ANCF was founded in November 1997 as a public charitable trust by Prof. Raman Sukumar. Prof Sukumar started his work on elephants in 1979. In the early 90s, he brought together a team of elephant researchers at the Indian Institute of Science, Bangalore, and undertook  a range of  research projects on the species. It was in 1997 that the need for an independent non-profit organization was felt to take the work forward and expand it.  Many of the earlier team members became staff members of ANCF when it was established in 1997.


What is the specific work you do and what are the projects you are currently engaged in?

ANCF’s mission is the conservation of biodiversity in India. For achieving this goal we are involved with research, field based surveys, education and training and study of conservation policies. The core focus of ANCF’s programme is the  research and conservation of the Asian Elephant. We study elephant populations in the wild, their distribution in various regions of India, the status of their habitats, their conflicts with humankind, the critical corridors within their fragmented habitats that need to be conserved.  We also conduct status surveys and evaluations of captive elephants .


How are you funded?

Our projects are funded by grants and consultancy fees. Funding comes from the  Government of India and State Governments, bilateral and multi lateral aid agencies and international conservation groups. We also receive donations from individuals from India and overseas who support our work.


How you work with other organizations to accomplish your goals?

Conservation can only be achieved through the actions of a coalition of partners who bring different expertise and capacities to bear on a project. ANCF partners with government agencies, sister conservation groups, research and educational institutions, local communities and individual experts wherever needed, to take the work forward. We do not shy away from seeking help from other institutions in order to achieve goals that aim for the welfare wildlife and humankind.

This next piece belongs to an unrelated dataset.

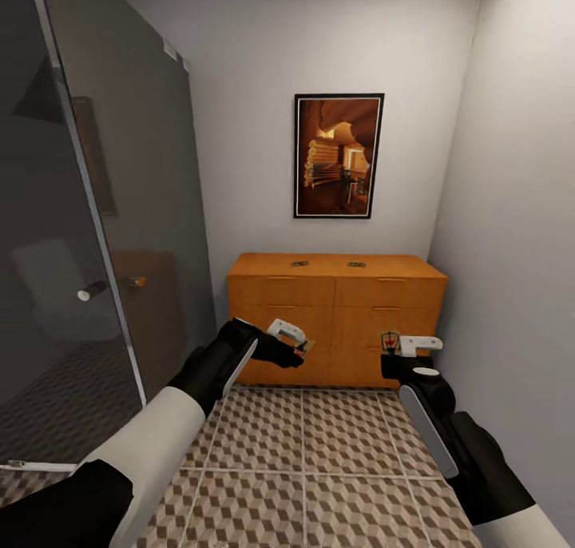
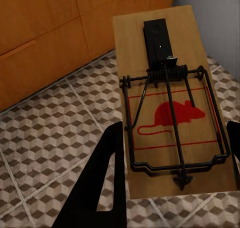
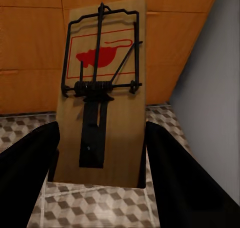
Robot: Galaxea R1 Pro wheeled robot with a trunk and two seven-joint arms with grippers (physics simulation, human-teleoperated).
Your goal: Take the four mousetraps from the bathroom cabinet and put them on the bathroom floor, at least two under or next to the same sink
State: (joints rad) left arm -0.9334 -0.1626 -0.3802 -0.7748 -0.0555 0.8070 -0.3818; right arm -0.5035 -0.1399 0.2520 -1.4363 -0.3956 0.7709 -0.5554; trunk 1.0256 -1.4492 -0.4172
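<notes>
The orange-brown cabinet (image 1: 335,300) stands against the far wall, with two mousetraps (image 1: 299,264) (image 1: 356,264) lying on its top. My left gripper (image 1: 297,348) hovers in front of the cabinet's left drawers, shut on a tan mousetrap (image 2: 170,113) with a red mouse print. My right gripper (image 1: 391,355) is shut on another mousetrap (image 3: 102,98) in front of the right drawers. Both held traps hang above the cube-patterned bathroom floor (image 1: 319,452). The sink is out of view.
A dark glass shower door (image 1: 96,212) with a round handle (image 1: 92,291) runs along the left. A grey wall (image 1: 511,252) closes the right side. A framed picture (image 1: 338,155) hangs above the cabinet. The tiled strip between door and wall is narrow.
</notes>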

Can you suggest ways students can help your projects? Are there any actions that we as a school can take to help your organization?

ANCF believes that students form an important constituency for conservation. The first goal of students should be to educate themselves thoroughly in the challenges and opportunities that face conservation. This comes both from in class acquisition of conservation knowledge on the one hand and participation in the work of  school based nature clubs and guided visits to sanctuaries and national parks, on the other. Students could highlight the plight of the Asian Elephant in India through various public forums and communication channels. Students and schools could put pressure on governments and other private organizations to work more strongly to conserve and protect the Asian Elephant. Students could volunteer with programmes of the Forest Department for planned projects like the conduct of a wildlife census. All these actions by student communities will support the work of the ANCF. Our organization is an information bank on conservation issues and will support schools and students who require science based knowledge on such issues.

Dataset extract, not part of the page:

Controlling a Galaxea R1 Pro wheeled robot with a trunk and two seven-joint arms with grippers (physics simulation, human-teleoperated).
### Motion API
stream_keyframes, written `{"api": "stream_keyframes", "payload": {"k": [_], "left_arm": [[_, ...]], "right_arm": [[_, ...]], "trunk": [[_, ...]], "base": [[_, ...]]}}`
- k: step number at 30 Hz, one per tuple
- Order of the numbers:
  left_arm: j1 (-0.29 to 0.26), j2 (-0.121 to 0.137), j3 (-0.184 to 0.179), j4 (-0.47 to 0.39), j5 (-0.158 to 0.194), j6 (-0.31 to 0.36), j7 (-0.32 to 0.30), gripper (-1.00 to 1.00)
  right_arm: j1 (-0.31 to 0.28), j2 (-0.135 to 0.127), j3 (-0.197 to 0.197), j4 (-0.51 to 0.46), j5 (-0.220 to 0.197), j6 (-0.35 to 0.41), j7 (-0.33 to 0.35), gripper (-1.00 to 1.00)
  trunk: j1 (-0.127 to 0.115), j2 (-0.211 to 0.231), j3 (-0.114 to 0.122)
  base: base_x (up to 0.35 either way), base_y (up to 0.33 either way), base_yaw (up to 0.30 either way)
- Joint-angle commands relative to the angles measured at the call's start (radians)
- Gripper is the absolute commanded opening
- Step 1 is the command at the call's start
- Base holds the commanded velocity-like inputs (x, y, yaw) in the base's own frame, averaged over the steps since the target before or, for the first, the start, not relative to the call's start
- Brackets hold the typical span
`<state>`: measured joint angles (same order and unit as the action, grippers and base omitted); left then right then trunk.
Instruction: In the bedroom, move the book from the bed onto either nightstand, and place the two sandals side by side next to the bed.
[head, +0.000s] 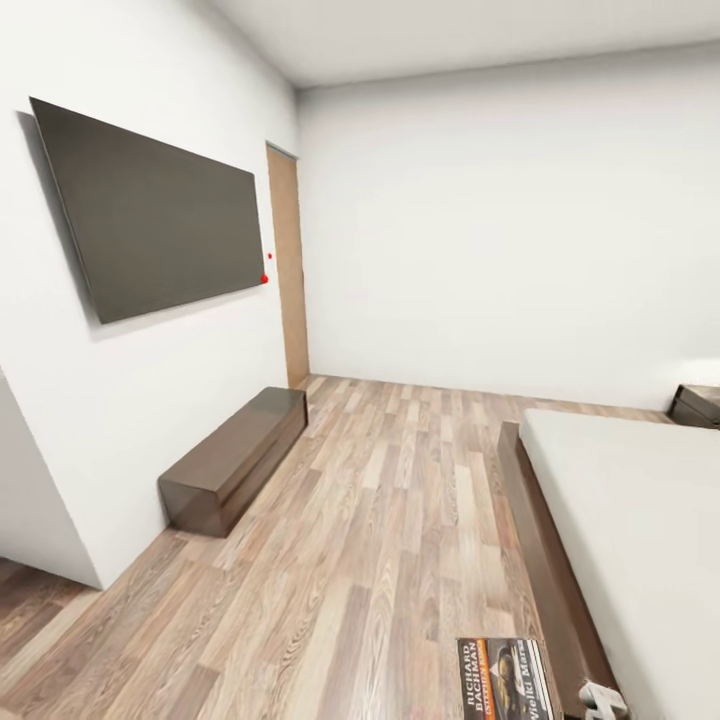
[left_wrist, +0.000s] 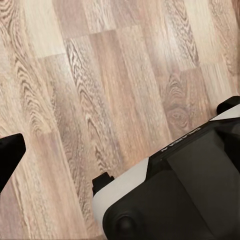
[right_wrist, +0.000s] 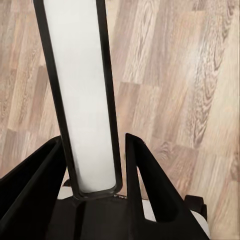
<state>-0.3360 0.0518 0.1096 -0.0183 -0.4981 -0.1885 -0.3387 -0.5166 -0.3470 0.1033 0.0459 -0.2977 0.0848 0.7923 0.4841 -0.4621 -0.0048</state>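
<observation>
- Wood-plank floor (head: 380, 560) runs through the white-walled bedroom.
- Right hand (right_wrist: 92, 165) is clamped on the book (head: 505, 680), held edge-on between its fingers, above the floor beside the bed (head: 640, 520).
- Left hand: whether apart or together, cannot tell.
- Farther off, a nightstand (head: 697, 405) stands past the bed.

A home bedroom: a low bed (head: 640, 520) on a wood-plank floor (head: 400, 520), a wall-mounted television (head: 150, 210), a long dresser (head: 235, 460), and probably a nightstand (head: 697, 404) at the edge.
</observation>
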Motion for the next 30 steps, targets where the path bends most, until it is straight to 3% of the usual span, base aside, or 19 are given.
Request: {"api": "stream_keyframes", "payload": {"k": [1,30], "left_arm": [[0.000,0.000,0.009,0.000,-0.010,-0.003,-0.003,1.00],[0.000,0.000,0.009,0.000,-0.010,-0.003,-0.003,1.00]], "right_arm": [[-0.001,0.000,0.003,0.002,-0.012,0.006,0.003,-1.00],[-0.001,0.000,0.003,0.003,-0.012,0.006,0.005,-1.00]], "trunk": [[0.000,-0.001,-0.001],[0.000,-0.001,-0.014]], "base": [[0.000,0.000,-0.280],[0.000,0.000,-0.278]]}}
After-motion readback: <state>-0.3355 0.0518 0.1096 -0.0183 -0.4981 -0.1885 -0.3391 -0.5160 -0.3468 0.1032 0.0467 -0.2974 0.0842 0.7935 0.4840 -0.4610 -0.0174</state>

Did you help elephants or their habitat during the tsunami?

The elephants did not need our help during the tsunami. They could sense the impending danger much before the tsunami hit the shores of elephant range states such as India, and moved to safer places. Most of the Asian Elephant’s habitat was safe from the tsunami.


How can technology make a difference to the future of the Asian elephants?

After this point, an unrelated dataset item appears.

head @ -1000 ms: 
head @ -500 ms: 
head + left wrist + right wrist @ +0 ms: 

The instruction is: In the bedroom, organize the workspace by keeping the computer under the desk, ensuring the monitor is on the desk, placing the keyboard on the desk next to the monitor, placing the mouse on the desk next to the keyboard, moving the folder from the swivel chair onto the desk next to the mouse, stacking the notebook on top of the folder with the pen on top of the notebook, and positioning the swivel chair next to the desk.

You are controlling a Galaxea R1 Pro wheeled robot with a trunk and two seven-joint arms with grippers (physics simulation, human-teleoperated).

Technology is playing a growing role in the programmes to conserve elephants in the wild. For over a decade ANCF has been actively using radio/satellite telemetry technology to study Asian Elephants in northern West Bengal. A total of 13 elephants have been collared so far. These collared elephants provide us information that helps to  map their distribution, understand their movement patterns and develop ‘elephant corridors’.  ANCF has worked on the development of an early warning system using satellite collars to track the movement pattern of notorious (elephant) crop-raiders. The communication system is expected to  alert both the forest department and villagers to take preventive measures. The satellite data received on a daily basis is mapped and the movement pattern sent to the forest officials for action. This will to some extent help mitigate the problem of human elephant conflict in some regions.


How can you solve elephant-human conflict?

Elephant-human conflict till date has not been solved, but only mitigated in some places. If we can protect the elephant’s habitat from further degradation, both humans and elephants can co-exist harmoniously within the set boundaries for both. We need to find alternatives for people struggling with marginal cultivation near forest boundaries. They can be encouraged to cultivate crops that are not a food source for elephants. The elephant's habitat encompasses large landscapes that are directly under the control of local and State governments. Governments have to take steps to conserve large forest areas in order to ensure the survival of viable populations of the Asian Elephant.